To solve this, Status app v1.4 discards the notion of push notifications and instead implements a foreground service whose sole purpose is to allow the implementation of “local" notifications. Local notifications are generated by the Status app when it receives messages. But how can the Status app receive messages when it is not in the foreground? The answer lies in the concept of foreground service.

In Android, a foreground service is “a service that the user is actively aware of and isn't a candidate for the system to kill when low on memory. This service must provide a notification for the status bar which cannot be dismissed until the service is either stopped or removed from the foreground.

Implementing a foreground service in the Status app prevents it from getting killed when in background. This means that even when a user has the Status app in the background, it continues to receive messages. And when messages are received by the app while in background, a notification is generated by the app to alert the user.

With this approach, there are no push notifications in Status app, but only local notifications which work without requiring the use of any device-specific tokens or servers keeping track of devices. This allows Status to implement a privacy-preserving message notification service for Android. A user has to opt-in to enable notifications.

The impact of this feature on battery usage was measured to be less than 1% in our experiments which should barely be noticeable by users.

Technical Underpinnings

In Status app implementation, events from status-go are handled by the handleSignal method of im.status.ethereum.module. Those signals are passed to the clojurescript part of the app. This is the current behavior when the app is in the foreground. To support local notifications, these signals are generated even when the app is in the background and then passed to NewMessageSignalHandler which takes care of managing the notifications.

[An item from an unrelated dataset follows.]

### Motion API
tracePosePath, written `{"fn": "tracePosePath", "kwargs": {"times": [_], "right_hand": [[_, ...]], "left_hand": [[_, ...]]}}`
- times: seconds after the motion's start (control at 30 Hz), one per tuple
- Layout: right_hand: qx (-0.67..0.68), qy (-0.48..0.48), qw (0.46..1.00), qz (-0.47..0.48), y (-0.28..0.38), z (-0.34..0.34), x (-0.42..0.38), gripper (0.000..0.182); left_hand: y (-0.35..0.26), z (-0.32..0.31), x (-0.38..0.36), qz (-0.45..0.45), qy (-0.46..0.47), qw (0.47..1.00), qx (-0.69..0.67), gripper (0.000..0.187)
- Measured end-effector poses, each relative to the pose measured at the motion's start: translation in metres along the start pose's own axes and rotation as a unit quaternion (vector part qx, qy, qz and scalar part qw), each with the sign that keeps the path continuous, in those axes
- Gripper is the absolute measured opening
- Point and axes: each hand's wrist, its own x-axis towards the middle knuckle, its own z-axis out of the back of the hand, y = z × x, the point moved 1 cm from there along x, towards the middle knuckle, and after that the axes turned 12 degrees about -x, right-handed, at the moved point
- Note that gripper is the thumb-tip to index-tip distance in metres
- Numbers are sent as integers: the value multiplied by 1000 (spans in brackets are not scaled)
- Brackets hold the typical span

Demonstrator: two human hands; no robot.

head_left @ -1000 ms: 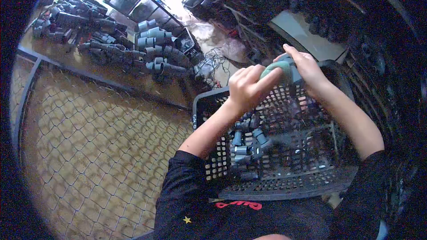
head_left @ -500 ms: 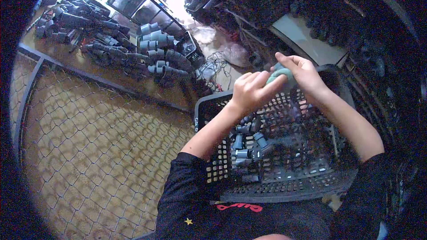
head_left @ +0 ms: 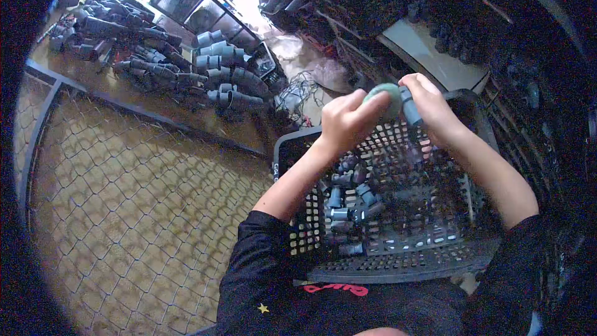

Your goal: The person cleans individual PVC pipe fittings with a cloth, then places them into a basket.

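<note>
Above the far part of a black plastic basket (head_left: 398, 269), my left hand (head_left: 345, 121) is closed around a green wad (head_left: 387, 94) that looks like a cloth or a scouring pad. My right hand (head_left: 434, 104) grips a grey pipe fitting (head_left: 410, 109) just to the right of it. The wad and the fitting are side by side; whether they touch is hard to tell. Several grey pipe fittings (head_left: 341, 214) lie loose in the left half of the basket below my hands.
On the left, a chain-link mesh panel (head_left: 143, 211) runs beside the basket. Beyond its frame lies a large pile of grey pipe fittings (head_left: 217, 68). A pale flat box (head_left: 435, 56) stands at the far right, near dark racks. Clear plastic bags (head_left: 329, 74) lie behind the basket.
My hands have moved slightly apart, and the grey fitting now shows in my right hand beside the green wad. My left hand has shifted a little left with the wad.
</note>
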Motion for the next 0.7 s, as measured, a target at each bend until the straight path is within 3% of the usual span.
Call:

Notifications are a separate process in Android. Interacting with a notification generates an Intent. To handle intents, NewMessageSignalHandler uses a BroadcastReceiver to update the state of local notifications when the user taps or dismisses a notification. If the user taps on a notification, BroadcastReceiver generates a new intent to open the app and uses universal links to take the user to the right place.

Currently, Status app v1.4 supports notifications only for 1-1 messages but not for private or public chats. Extending this to other message types is planned for a future release.

Summary

Notifications are a must-have feature for mobile apps, especially messaging apps. Android apps typically enable push notifications using centralised servers and device-specific tokens which are not privacy friendly.

With the latest v1.4 release, Status enables notifications which are generated locally on the device without requiring trusted third-party servers and device identifying tokens. This approach does not trade-off the core value proposition of privacy to get the desired benefits of notifications.

While this solves the problem of notifications on Android, the iOS platform does not support the technical building blocks required for this approach. The Status team is exploring different solutions for the iOS platform. We will keep you notified of the progress.

But until then, Status users on Android can enjoy the notifications from their Status network and never miss a message again. Ping!

(Thanks to Eric Dvorsak and Andrea Maria Piana for reviewing drafts of this article and providing helpful feedback. Thanks to Alex Howell for the thoughtful illustration.)